WORK ITEM: Scan the material for the word "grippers", then return every line where it appears.
======== DATA SECTION ========
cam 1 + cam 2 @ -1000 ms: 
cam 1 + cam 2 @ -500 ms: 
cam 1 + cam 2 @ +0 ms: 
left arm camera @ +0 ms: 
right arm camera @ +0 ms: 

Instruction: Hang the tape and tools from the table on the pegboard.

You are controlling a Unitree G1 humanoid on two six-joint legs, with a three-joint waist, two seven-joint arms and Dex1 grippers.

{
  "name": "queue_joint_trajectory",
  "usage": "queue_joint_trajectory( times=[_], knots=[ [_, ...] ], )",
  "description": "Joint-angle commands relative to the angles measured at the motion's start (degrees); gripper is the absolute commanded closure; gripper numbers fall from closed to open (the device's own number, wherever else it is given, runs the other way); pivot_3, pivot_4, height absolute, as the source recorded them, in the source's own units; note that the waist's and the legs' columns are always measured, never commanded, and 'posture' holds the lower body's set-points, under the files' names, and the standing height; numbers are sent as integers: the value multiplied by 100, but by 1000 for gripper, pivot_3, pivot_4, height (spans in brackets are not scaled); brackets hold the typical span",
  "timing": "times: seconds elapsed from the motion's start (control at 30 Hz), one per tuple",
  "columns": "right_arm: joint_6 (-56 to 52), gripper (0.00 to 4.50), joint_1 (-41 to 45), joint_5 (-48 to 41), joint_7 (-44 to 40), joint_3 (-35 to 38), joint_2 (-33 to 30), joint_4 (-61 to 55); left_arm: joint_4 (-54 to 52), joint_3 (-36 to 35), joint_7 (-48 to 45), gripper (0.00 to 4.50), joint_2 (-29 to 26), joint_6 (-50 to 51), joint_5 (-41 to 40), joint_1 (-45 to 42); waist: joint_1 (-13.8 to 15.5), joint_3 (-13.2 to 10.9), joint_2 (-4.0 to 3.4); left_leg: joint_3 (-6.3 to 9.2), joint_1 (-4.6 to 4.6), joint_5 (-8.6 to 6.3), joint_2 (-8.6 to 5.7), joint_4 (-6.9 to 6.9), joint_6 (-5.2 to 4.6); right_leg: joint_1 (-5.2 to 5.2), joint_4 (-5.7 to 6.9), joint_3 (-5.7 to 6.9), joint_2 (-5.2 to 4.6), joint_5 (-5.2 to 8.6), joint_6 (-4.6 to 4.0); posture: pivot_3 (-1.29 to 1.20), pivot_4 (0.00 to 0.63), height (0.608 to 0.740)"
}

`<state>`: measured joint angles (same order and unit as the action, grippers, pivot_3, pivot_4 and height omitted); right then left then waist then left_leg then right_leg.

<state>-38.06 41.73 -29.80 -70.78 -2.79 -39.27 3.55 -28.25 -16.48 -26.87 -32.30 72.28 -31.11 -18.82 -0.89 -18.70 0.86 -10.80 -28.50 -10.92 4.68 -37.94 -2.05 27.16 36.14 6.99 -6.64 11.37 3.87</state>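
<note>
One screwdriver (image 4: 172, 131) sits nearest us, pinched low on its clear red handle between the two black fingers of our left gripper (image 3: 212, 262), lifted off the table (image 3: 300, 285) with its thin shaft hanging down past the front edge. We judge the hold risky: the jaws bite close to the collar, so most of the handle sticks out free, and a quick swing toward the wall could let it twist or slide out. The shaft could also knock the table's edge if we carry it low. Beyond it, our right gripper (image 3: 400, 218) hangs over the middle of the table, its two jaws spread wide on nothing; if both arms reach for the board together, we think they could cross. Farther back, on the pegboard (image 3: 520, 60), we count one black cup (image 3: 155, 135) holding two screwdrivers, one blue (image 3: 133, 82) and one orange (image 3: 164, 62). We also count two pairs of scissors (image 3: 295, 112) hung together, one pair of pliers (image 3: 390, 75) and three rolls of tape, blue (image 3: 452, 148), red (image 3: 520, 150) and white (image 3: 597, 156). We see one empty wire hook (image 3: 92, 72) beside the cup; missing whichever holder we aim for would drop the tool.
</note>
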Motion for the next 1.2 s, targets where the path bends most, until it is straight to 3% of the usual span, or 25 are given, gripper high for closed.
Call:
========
RESPONSE TO THE TASK:
You are controlling a Unitree G1 humanoid on two six-joint legs, with a three-joint waist, two seven-joint arms and Dex1 grippers.
`<state>`: measured joint angles (same order and unit as the action, grippers, pivot_3, pivot_4 and height omitted); right then left then waist then left_leg then right_leg.

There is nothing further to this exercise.